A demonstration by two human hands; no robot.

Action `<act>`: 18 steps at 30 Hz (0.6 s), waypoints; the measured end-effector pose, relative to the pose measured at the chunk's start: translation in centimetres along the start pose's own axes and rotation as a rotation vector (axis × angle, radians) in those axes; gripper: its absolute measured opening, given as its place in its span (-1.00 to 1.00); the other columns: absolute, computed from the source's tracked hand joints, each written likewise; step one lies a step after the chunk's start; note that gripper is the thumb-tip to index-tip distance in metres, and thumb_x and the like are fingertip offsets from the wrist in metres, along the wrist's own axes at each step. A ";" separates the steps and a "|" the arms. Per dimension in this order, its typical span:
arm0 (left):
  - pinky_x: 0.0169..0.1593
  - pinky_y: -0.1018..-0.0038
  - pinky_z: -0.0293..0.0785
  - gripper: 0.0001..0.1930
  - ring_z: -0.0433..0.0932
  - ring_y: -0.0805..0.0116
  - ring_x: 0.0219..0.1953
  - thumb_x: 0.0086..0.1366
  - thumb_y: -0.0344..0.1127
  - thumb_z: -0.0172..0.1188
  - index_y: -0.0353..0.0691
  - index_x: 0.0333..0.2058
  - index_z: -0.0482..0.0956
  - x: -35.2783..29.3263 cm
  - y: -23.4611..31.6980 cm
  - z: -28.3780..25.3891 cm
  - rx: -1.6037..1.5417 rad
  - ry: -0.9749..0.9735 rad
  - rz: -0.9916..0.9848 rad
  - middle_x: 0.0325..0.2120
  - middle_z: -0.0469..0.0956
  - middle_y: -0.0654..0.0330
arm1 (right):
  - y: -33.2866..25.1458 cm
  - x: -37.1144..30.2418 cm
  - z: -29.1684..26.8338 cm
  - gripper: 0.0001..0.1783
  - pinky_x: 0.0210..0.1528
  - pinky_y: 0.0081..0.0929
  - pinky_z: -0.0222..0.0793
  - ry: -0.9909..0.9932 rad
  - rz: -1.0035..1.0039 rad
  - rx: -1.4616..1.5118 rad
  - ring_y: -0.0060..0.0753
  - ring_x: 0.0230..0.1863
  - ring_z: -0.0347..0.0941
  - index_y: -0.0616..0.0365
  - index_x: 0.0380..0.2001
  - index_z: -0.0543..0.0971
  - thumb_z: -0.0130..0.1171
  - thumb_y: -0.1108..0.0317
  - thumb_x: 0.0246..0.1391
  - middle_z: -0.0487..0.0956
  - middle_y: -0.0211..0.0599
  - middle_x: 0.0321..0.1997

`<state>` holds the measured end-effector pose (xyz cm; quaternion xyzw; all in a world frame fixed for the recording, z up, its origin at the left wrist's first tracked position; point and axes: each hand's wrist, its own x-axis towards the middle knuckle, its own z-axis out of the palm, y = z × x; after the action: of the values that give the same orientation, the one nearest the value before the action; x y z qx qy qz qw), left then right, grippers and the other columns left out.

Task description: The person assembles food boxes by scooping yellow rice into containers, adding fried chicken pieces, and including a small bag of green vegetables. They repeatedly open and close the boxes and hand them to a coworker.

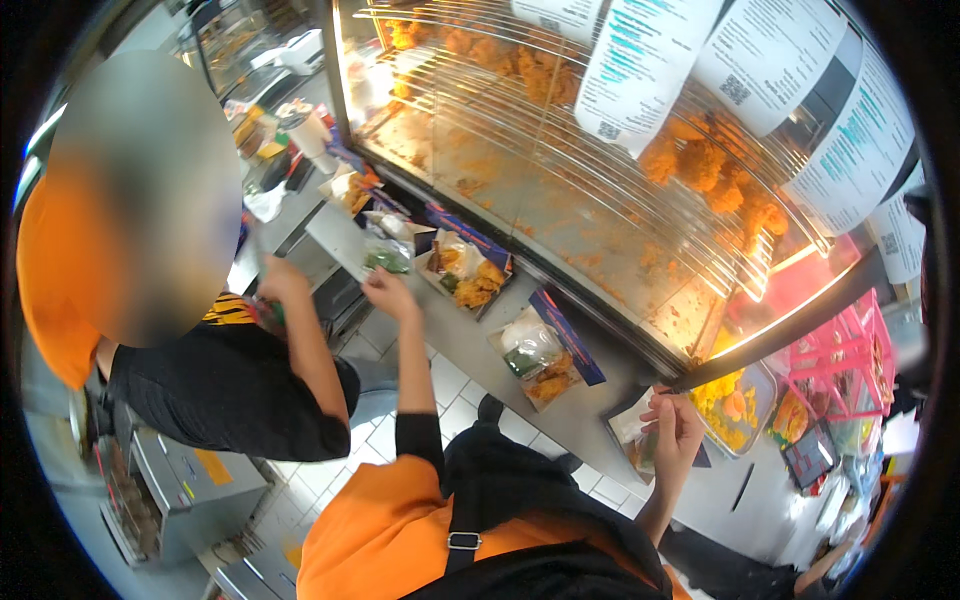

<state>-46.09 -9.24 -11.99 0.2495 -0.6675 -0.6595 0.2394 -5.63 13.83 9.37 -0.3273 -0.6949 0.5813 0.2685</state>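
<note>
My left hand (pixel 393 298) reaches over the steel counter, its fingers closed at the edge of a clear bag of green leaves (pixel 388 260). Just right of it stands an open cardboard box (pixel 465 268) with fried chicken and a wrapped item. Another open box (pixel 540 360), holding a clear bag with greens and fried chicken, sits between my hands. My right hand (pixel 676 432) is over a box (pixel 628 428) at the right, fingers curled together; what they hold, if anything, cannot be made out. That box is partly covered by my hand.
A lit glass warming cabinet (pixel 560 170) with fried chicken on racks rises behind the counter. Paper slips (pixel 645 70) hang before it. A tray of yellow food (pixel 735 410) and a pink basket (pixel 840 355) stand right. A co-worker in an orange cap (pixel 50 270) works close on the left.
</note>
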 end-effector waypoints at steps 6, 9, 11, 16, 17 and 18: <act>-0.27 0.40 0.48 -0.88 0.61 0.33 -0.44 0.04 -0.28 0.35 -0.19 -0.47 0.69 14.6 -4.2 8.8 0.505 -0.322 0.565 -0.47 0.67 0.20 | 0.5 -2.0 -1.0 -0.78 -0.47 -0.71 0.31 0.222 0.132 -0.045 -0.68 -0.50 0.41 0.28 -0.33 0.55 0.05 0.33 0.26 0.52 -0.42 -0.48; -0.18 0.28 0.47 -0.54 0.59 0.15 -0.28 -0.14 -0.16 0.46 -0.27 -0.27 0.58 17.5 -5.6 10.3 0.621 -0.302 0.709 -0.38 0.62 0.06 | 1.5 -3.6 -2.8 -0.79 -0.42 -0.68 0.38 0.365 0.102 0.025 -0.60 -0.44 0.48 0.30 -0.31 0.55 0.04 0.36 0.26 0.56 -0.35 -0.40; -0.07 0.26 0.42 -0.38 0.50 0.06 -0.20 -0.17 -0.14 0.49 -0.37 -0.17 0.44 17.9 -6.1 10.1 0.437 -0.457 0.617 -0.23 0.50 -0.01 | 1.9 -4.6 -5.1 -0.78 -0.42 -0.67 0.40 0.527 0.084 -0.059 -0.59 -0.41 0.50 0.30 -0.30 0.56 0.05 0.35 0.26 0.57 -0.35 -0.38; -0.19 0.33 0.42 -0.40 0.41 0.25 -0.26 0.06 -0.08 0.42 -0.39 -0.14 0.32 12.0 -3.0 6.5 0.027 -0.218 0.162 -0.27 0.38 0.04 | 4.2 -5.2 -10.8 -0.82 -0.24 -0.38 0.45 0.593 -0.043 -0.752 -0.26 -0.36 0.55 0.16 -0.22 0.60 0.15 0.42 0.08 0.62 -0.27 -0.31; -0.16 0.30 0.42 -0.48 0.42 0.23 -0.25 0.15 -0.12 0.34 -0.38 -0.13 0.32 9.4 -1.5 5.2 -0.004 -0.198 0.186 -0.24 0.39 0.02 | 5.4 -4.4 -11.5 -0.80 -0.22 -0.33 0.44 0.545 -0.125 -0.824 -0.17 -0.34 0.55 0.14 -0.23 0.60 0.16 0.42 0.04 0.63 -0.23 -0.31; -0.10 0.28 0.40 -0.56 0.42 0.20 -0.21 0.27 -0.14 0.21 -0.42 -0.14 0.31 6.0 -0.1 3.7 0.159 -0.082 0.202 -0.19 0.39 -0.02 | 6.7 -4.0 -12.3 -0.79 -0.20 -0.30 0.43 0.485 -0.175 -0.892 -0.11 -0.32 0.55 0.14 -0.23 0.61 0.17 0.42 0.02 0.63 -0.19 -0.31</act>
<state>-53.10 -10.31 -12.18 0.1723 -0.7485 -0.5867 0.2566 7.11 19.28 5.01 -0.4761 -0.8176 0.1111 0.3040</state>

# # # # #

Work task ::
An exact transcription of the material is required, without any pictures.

Task answer ::
A demonstration by two human hands; no robot.

Action `<act>`: 18 steps at 30 Hz (0.6 s), waypoints; the measured end-effector pose, relative to the pose measured at the chunk's start: translation in centimetres along the start pose's own axes and rotation as a rotation vector (axis × angle, radians) in those axes; gripper: its absolute measured opening, given as its place in its span (-1.00 to 1.00); the other columns: absolute, computed from the source's tracked hand joints, each written likewise; step one lies a step after the chunk's start; note that gripper is the thumb-tip to index-tip distance in metres, and thumb_x and the like are fingertip offsets from the wrist in metres, along the wrist's own axes at each step. A ";" separates the steps and a "|" the arms. Per dimension in this order, its typical span:
arm0 (left):
  - pinky_x: 0.0169..0.1593
  - pinky_y: -0.1018..-0.0038
  - pinky_z: -0.0293..0.0785
  - gripper: 0.0001..0.1930
  - ring_z: -0.0433..0.0932
  - ring_y: -0.0805..0.0116
  - ring_x: 0.0219..0.1953
  - thumb_x: 0.0086..0.1366
  - thumb_y: -0.0344..0.1127
  - thumb_z: -0.0172..0.1188
  - index_y: -0.0353..0.0691
  - index_x: 0.0333..0.2058
  - index_z: -0.0482..0.0956
  - x: -35.2783..29.3263 cm
  - y: -23.4611..31.6980 cm
  - z: -28.3780..25.3891 cm
  - rx: -1.6037..1.5417 rad
  - ry: -0.9749..0.9735 rad
  - rz: -0.9916..0.9848 rad
  - middle_x: 0.0325..0.2120
  - middle_z: -0.0469..0.0956
  - middle_y: -0.0654..0.0330
arm1 (right):
  - y: -33.2866..25.1458 cm
  - x: -37.1144..30.2418 cm
  - z: -29.1684..26.8338 cm
  - gripper: 0.0001..0.1783
  - pinky_x: 0.0210..0.1528
  - pinky_y: 0.0081..0.0929
  - pinky_z: -0.0222..0.0793
  - ry: -0.9909..0.9932 rad
  - rz: -1.0035..1.0039 rad
  - rx: -1.4616..1.5118 rad
  - ring_y: -0.0060..0.0753
  - ring_x: 0.0230..0.1863
  - ring_z: -0.0347..0.0941
  - index_y: -0.0616..0.0365
  - index_x: 0.0380..0.2001
  - index_z: -0.0543..0.0971
  - thumb_z: -0.0130..0.1171
  - thumb_y: -0.1108..0.0317
  - thumb_x: 0.0246..0.1391
  - middle_z: -0.0487..0.0956
  - middle_y: -0.0211..0.0599
  - middle_x: 0.0321..0.1997

`<state>` holds the measured end-effector pose (xyz cm; quaternion xyzw; all in a world frame fixed for the recording, z up, its origin at the left wrist's first tracked position; point and axes: each hand's wrist, its own x-axis towards the middle knuckle, its own z-axis out of the palm, y = z × x; after the action: of the values that give the same orientation, the one nearest the value before the action; x y z qx qy qz qw), left then right, grippers and the other columns left out.

Task description: The person assembles food boxes by scooping yellow rice into containers, adding fried chicken pieces, and including a small bag of green vegetables. They repeatedly open and close the boxes and hand them to a coworker.


<state>-46.09 -9.24 -11.99 0.2495 -0.6675 -0.6595 0.2394 -5.63 13.83 9.37 -0.3273 -0.6949 0.5813 0.2685</state>
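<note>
My left hand (pixel 393 298) reaches over the steel counter, its fingers closed at the edge of a clear bag of green leaves (pixel 388 260). Just right of it stands an open cardboard box (pixel 465 268) with fried chicken and a wrapped item. Another open box (pixel 540 360), holding a clear bag with greens and fried chicken, sits between my hands. My right hand (pixel 676 432) is over a box (pixel 628 428) at the right, fingers curled together; what they hold, if anything, cannot be made out. That box is partly covered by my hand.
A lit glass warming cabinet (pixel 560 170) with fried chicken on racks rises behind the counter. Paper slips (pixel 645 70) hang before it. A tray of yellow food (pixel 735 410) and a pink basket (pixel 840 355) stand right. A co-worker in an orange cap (pixel 50 270) works close on the left.
</note>
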 end-effector waypoints at steps 6, 9, 11, 16, 17 and 18: <act>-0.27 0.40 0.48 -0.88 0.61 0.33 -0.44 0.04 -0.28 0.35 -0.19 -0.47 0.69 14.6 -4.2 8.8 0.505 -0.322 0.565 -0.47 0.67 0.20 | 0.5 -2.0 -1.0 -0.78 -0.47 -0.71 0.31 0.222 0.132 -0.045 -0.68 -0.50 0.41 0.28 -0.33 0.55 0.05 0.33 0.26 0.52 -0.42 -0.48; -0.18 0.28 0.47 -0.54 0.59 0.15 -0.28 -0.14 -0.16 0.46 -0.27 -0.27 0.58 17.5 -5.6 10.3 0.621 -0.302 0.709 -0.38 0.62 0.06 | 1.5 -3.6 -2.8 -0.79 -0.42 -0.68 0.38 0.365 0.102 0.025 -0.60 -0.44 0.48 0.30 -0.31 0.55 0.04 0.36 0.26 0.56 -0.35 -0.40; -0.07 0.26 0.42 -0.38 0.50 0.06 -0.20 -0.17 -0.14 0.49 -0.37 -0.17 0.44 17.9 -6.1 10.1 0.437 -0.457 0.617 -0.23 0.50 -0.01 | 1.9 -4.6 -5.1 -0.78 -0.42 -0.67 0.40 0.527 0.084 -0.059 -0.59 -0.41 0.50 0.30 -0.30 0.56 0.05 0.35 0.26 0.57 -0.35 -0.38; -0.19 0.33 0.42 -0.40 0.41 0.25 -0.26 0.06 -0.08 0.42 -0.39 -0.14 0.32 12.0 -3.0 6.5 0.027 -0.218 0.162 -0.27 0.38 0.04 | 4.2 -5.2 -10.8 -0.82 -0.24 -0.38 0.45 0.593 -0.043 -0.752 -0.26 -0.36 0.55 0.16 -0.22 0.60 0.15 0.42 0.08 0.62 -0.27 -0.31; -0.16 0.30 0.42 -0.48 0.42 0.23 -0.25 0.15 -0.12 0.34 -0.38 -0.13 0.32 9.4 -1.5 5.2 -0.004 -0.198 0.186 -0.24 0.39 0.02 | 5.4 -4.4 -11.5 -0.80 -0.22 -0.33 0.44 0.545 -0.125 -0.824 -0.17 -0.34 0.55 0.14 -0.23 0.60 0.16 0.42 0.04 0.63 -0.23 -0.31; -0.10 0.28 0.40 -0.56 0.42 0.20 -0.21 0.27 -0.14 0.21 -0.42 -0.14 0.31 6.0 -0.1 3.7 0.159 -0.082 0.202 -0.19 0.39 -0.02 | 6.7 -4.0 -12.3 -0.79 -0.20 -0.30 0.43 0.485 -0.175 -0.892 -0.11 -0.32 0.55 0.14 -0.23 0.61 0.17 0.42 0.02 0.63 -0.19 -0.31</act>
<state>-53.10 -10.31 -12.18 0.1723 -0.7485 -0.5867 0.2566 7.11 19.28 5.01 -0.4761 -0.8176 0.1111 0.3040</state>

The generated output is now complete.